The fires named in the proclamation for producing the unhealthy air quality over widespread areas of the county are the Red Salmon Complex which began on July 27 and the August Complex North Zone fire which began on Aug. 17.
As of Tuesday, the Inciweb fire information system listed the following acreage and containment numbers for fires burning closest to Trinity County:
August Complex; 846,898 acres at 38 percent containment. The fire was discovered on Aug. 16 and was caused by lightning. Full containment is estimated for Nov. 15.
Red Salmon Complex; 104,667 acres at 28 percent containment. The fire was discovered on July 27 and was caused by lightning.

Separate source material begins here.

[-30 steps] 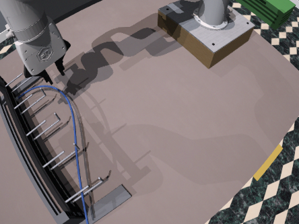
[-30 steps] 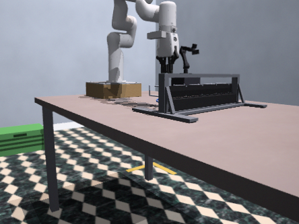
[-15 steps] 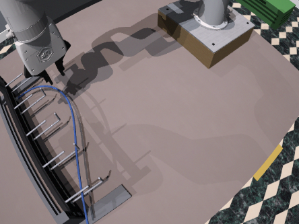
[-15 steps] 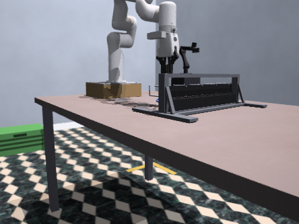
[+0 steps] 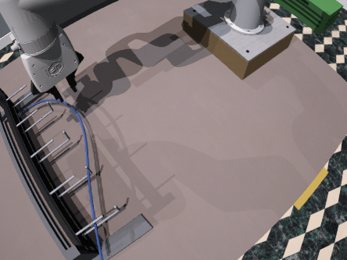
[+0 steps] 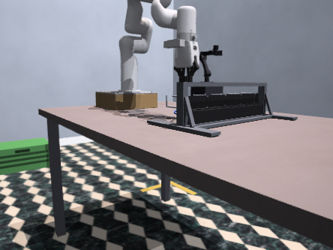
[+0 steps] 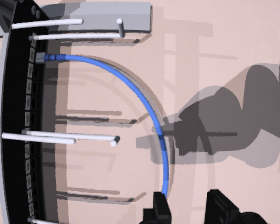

No estimate has been made for full containment.
The Fox fire; 2,209 acres at 43 percent containment. The fire was discovered Sept. 14 and was determined to have been human-caused. The estimated containment date is Oct. 1.
The Slater/Devil fires; 148,677 acres at 22 percent containment. The fires were discovered on Sept. 7; cause is under investigation. No estimate for containment.
Spring fire; 230 acres and 100 percent contained. The lightning-caused fire started Aug. 17 and was fully contained by Aug. 28.
Hobo fire; 413 acres and 100 percent contained. The fire was discovered on Sept. 1 and was fully contained by Sept. 9. The cause remains under investigation.